Incidents/2019-12-04 MediaWiki
Appearance
document status: final
Summary
Roll out of wmf.8 to group1 broke the world.
Detection
Initial indicators of the issue were picked up in logstash and via logspam-watch on mwlog1001. A large number of Icinga alerts followed.
It seems likely that the primary issue was obscured during the initial deploy by a focus on Parsoid errors.
Timeline
All times in UTC.
- 20:12 brennen: Train wmf.8 roll fowards from group0 to group1 as well (try 1) [1]

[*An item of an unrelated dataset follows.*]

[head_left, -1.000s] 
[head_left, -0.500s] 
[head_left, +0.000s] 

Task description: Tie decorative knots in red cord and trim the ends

- 20:12 Large amounts of logspam noticed, especially from Parsoid/PHP, and Icinga issues many alerts.
- 20:28 brennen: Train wmf.8 rolled back to just group0 [2]
[Fixes to exclude Parsoid/PHP]
- 23:30 brennen: Train wmf.8 roll fowards from group0 to group1 as well (try 2) [3]
- 23:30 OUTAGE BEGINS
- 23:30 Large spike in database errors in logstash (T239877), shortly thereafter large amounts of Icinga alerts go off.
- 23:30+ Production group1 and group2 wikis become noticably sluggish, eventually stopping working entirely.
- 23:35 brennen: Attempted train wmf.8 roll back thwarted by canary failures [4]
- 23:38 brennen: Train wmf.8 rolled back to just group0, again [5]
- 23:38 OUTAGE ENDS